Challenges for Transatlantic Economic Cooperation in a Trump Administration
Although stock markets have demonstrated an initial positive reaction to the inauguration of President Donald Trump, the new administration’s inward-looking economic policy agenda with the motto “America First” has also brought new challenges and uncertainty to the future of transatlantic and international economic cooperation. To mention a few: certain aspects of tax reform, deliberate introduction of trade barriers, and alienation of European trading partners who carry a trade surplus with the United States.
With the largest economy in the world, the United States has enormous influence in the overall dynamics of the global economy. The administration’s earlier support for a border-adjusted tax had been a large concern because if enacted, it would effectively impose levies on billions of dollars’ worth of imports. Legality in the World Trade Organization (WTO) notwithstanding, this measure would have been especially worrisome for European countries such as Germany, whose number one export market is the United States. However, fortunately for global trading partners and U.S. businesses with global supply chains, the measure has been shelved for the time being following immense pushback.
Nonetheless, dropping the border tax intensifies the challenges for the Trump administration’s plan to foster long-term growth through corporate tax code reform and domestic infrastructure investment. While valid policy pursuits per se, without additional income to balance out the additional spending and tax cuts, these measures are unsustainable. The U.S. budget deficit and the already high level of public debt would further increase, which would have worrisome consequences not only for the U.S. but also the global economy.
Additional challenges to transatlantic economic relations come in the form of increased and deliberate barriers to trade on the part of the United States. These may take the shape of a variety of new tariffs on intermediate goods—which make imports more expensive— as well as Trump’s executive order to strengthen the “Buy American” program for federal procurement. Domestically, isolationist rhetoric may lead to reduction in competitiveness and innovation, and in the international arena, one of the biggest worries is that other countries do the same and close off their markets to U.S. firms and suppliers. In short, both sides of the Atlantic have much to lose from increased restrictions on global trade that defy the multilateral rules-based system.

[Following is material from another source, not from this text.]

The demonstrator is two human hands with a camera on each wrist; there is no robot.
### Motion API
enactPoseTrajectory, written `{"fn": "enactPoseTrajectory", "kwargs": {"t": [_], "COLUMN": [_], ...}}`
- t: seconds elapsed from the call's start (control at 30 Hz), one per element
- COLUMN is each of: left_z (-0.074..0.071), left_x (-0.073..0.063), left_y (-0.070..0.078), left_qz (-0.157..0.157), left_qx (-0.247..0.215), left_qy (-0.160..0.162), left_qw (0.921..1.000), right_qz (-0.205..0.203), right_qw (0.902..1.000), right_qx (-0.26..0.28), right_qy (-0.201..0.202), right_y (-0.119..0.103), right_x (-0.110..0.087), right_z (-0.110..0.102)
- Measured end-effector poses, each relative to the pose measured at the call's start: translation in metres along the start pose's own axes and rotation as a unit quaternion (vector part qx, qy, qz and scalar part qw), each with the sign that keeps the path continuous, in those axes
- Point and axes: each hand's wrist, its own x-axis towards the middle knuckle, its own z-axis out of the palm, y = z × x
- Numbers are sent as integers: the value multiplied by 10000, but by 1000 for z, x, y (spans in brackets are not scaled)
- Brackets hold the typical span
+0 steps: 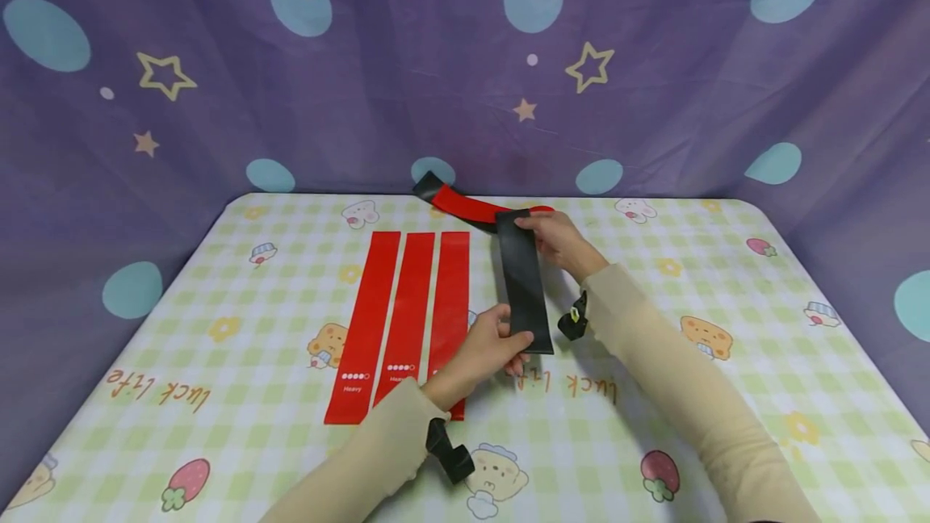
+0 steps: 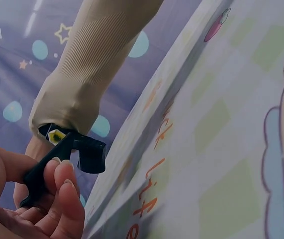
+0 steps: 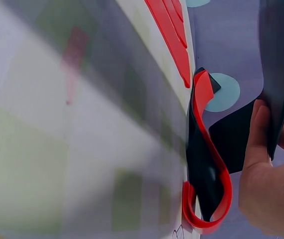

Finally, Trump and his key trade advisors have argued, despite evidence to the contrary, that trade deficits are bad. An investigation has been ordered to determine the extent to which the U.S. bilateral deficits are the “result of cheating or other inappropriate behavior.” Germany, as the largest economy in the EU, has unjustly been the target of much of this debate. The challenge will be for Germany along with the rest of the EU, to convince the U.S. administration that a trade imbalance does not mean that its member states are “cheating” or that Europeans are somehow destroying American jobs. By continuing to harp on the trade deficit, the United States for its part risks a deterioration in relations with the EU and key member states.
To be sure, the interconnected transatlantic relationship goes far beyond business and economics. With intensifying challenges with respect to climate change, refugee flows, and security, the United States cannot afford to weaken its bonds with Europe—or vice versa—in today’s era of irreversible globalization.